Tishman Speyer eyes luxury hotel at Rockefeller Center

Crown family’s Aspen Hospitality teaming up with landlord for 10-floor conversion

Tishman Speyer CEO Rob Speyer and Rockefeller Plaza
Tishman Speyer CEO Rob Speyer and Rockefeller Plaza (Banfield, CC BY-SA 2.5 AR, via Wikimedia Commons)

Tishman Speyer is keeping its renovation of Rockefeller Center rolling with a luxury hotel project aimed at repurposing 10 floors of the iconic property. 

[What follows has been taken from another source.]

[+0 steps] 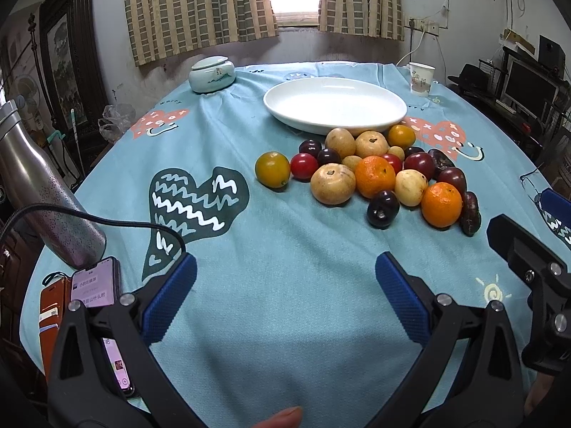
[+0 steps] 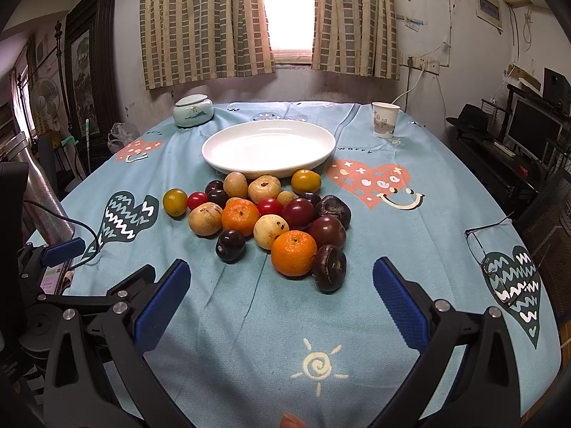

Aspen Hospitality, a co-owner of the office property, is planning to convert the portion above NBC’s “Today” show studios, the Wall Street Journal reported. The plans by the firm, which is owned by the Chicago-based Crown family, hinge on city approval. 

The hotel, the second Little Nell Hotel under Aspen’s umbrella, would include 130 rooms. The estimated cost of development and expected room rates were not disclosed; room rates at the 92-room hotel in Aspen start at $1,800 per night during the busy season.

The developers are seeking approval under a special permitting process that was approved at the end of 2021. In the immediate year after the city began requiring special permits to build a hotel, zero applications were filed, displaying the chilling effect of the legislation.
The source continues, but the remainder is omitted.